A small business' bank loans and credit cards all require a personal guarantee by the owner, in addition to the business' promise to pay.

Large businesses can get a loan with no personal guarantee. In this Inc.com column, an entrepreneur with tens of millions of dollars of annual revenue celebrates his new loan that had no personal guarantee requirement.

As for the company's money, anyone investing money in the business should be sophisticated enough to take measures to protect themselves from misuse of funds. The first and most important measure is to only invest with trustworthy, proven, talented business owners.

Last, the moral issues that you raise were used to argue against bankruptcy law changes in the past, that the changes were too favorable to debtors. These arguments failed to stop the changes.

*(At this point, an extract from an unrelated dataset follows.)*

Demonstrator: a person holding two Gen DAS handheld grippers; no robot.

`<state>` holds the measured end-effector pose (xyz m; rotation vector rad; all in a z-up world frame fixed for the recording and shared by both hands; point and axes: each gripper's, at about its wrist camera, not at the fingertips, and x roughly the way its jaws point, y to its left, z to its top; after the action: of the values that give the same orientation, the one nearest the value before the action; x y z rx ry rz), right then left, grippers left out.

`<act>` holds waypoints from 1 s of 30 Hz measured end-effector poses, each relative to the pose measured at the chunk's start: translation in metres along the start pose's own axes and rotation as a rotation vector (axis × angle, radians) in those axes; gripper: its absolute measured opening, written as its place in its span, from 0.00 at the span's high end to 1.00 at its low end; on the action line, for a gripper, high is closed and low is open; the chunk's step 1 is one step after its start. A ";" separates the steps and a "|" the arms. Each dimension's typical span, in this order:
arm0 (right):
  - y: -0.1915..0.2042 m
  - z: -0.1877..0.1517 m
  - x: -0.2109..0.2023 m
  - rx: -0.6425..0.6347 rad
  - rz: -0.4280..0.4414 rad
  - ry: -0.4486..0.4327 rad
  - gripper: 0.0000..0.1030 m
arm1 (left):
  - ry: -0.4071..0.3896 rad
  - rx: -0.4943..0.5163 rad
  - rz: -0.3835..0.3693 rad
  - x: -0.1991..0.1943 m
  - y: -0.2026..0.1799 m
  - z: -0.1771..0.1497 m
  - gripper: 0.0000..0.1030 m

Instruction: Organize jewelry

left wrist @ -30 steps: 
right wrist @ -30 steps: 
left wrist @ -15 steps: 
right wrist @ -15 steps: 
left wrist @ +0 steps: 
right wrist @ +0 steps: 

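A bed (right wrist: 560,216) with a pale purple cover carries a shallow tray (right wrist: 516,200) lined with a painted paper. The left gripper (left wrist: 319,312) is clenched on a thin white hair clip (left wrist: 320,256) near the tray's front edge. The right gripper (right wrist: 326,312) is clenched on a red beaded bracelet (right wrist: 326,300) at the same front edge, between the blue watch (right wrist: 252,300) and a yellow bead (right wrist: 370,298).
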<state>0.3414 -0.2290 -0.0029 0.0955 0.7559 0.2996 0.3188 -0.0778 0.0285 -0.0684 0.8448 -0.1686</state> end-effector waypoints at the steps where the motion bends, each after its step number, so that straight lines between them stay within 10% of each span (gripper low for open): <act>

In the UK, there’s an offence of “trading while insolvent”, and the directors of a company that keeps trading when they should reasonably know that it can’t repay its debts can become personally liable for those debts. Other countries have similar provisions.

  • But since small companies only have to file accounts once a year, showing that someone knowingly traded while insolvent is almost impossible.
    – Simon B
    Jun 21, 2021 at 21:11

Bankruptcy fraud with limited liability companies does indeed happen a lot. However having a limited liability company in almost all jurisdictions comes with a lot of rules. So you are not allowed to just spend the money in a limited liability company anyway you want. Or manage or mismanage it anyway you want. But indeed due to outdated rules and often lax enforcement bankruptcy fraud is a good way to enrich yourself for business-savy unscrupulous people.

As for question why allow limited liability companies in the first place. The reasoning behind that is that limited liability encourages people to start businesses and take on risks with them when necessary, which in turn is good for the economic activity in society as a whole.